Stethoscope allows users to respond to the displayed alerts in the UI. The restful_feedback plugin tells the Stethoscope API to send this feedback on to another REST API.

Configuration

The only configuration required for the restful_feedback plugin is:

  • URL: The URL to which to POST the feedback JSON.

Logging and Metrics

Logging Accesses to Elasticsearch

The es_logger plugin tracks each access of Stethoscope's API and logs the access along with the exact data returned to an Elasticsearch cluster.

Configuration
  • ELASTICSEARCH_HOSTS: List of host specifiers for the Elasticearch cluster (e.g., ["http://es.example.com:7104"])
  • ELASTICSEARCH_INDEX: Name of the index to which to write.
  • ELASTICSEARCH_DOCTYPE: Type of document to write.

Logging Metrics to Atlas

The atlas plugin demonstrates how one might track errors which arise in the API server and post metrics around those events to an external service. Unfortunately, there is no standard way to ingest data from Python into Atlas, so so this plugin is provided primarily as an example to build upon.

Configuration

The atlas plugin requires:

  • URL: The URL to which to POST metrics.

Event Transforms

One type of plugins takes as input the merged stream of events from the event-providing plugins and applies a transformation to each event if desired. For example, an event-transform plugin might inject geo-data into each event after looking up the IP for the event with a geo-data service.

VPN Filter

We provide an example event-transform plugin which tags an event as coming from an IP associated with a given IP range, e.g., that of a corporate VPN. The vpnfilter plugin requires the following configuration variable:

  • VPN_CIDRS: An iterable of CIDRs, e.g., ["192.0.2.0/24"] (The value of this variable is passed directly to netaddr.IPSet, so any value accepted by that method will work.)

Batch Plugins

Incremental Writes to Elasticsearch

The batch_es plugin writes each user's device records to Elasticsearch incrementally (i.e., as they are retrieved by the batch process).

Configuration
  • ELASTICSEARCH_HOSTS: List of host specifiers for the Elasticearch cluster (e.g., ["http://es.example.com:7104"])
  • ELASTICSEARCH_INDEX: Name of the index to which to write.
  • ELASTICSEARCH_DOCTYPE: Type of document to write.

POSTing a Summary via REST Endpoint

The batch_restful_summary plugin collects all of the data from a run of the batch process and POSTs that data to an external server via HTTP(S).
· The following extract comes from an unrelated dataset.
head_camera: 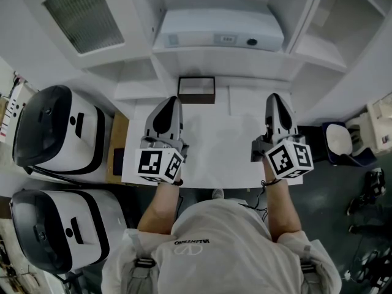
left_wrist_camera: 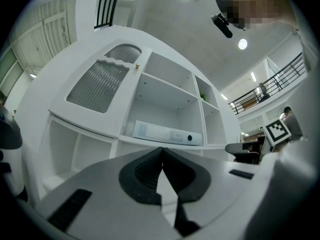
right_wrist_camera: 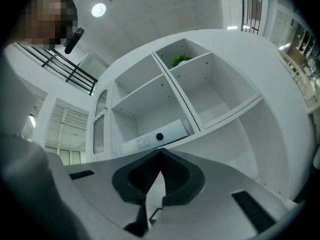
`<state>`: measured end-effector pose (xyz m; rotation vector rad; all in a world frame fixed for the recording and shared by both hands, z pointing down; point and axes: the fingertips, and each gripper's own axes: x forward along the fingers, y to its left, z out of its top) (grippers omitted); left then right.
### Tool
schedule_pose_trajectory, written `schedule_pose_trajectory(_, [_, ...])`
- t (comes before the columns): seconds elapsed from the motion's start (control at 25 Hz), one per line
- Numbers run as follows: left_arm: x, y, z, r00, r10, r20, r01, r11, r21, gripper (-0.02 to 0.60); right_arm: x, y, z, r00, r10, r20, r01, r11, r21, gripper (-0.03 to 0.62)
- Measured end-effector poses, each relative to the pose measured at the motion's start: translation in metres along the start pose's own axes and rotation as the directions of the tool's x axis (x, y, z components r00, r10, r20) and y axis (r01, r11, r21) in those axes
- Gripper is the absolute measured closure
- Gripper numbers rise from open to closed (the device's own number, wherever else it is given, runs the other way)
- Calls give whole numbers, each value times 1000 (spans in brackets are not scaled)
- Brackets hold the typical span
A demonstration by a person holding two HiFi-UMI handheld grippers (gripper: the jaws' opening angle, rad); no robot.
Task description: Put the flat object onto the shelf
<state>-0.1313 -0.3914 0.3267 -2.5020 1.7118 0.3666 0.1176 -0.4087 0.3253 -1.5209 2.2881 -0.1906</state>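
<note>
dark-framed flat object ahead, between left tongs and right tongs, both closed, empty

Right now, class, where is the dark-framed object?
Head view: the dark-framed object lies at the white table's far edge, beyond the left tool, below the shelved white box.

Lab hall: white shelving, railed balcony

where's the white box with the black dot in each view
Head view: white box top centre.
Left gripper view: white box just below centre.
Right gripper view: white box just below centre.
Shared landmark: ribbed cabinet door to its left.
</note>
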Motion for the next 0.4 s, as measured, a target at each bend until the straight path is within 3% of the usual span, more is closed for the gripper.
schedule_pose_trajectory(0.4, [3, 6, -4, 1000, 11, -6, -11, 1000, -16, 577, 5, -1, -4, 1000, 0, -14, 0, 1000, 4, 585])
  • URL: The URL to which to POST summary data.

LICENSE

Copyright 2016 Netflix, Inc.

Licensed under the Apache License, Version 2.0 (the "License"); you may not use this file except in compliance with the License. You may obtain a copy of the License at

http://www.apache.org/licenses/LICENSE-2.0

Unless required by applicable law or agreed to in writing, software distributed under the License is distributed on an "AS IS" BASIS, WITHOUT WARRANTIES OR CONDITIONS OF ANY KIND, either express or implied. See the License for the specific language governing permissions and limitations under the License.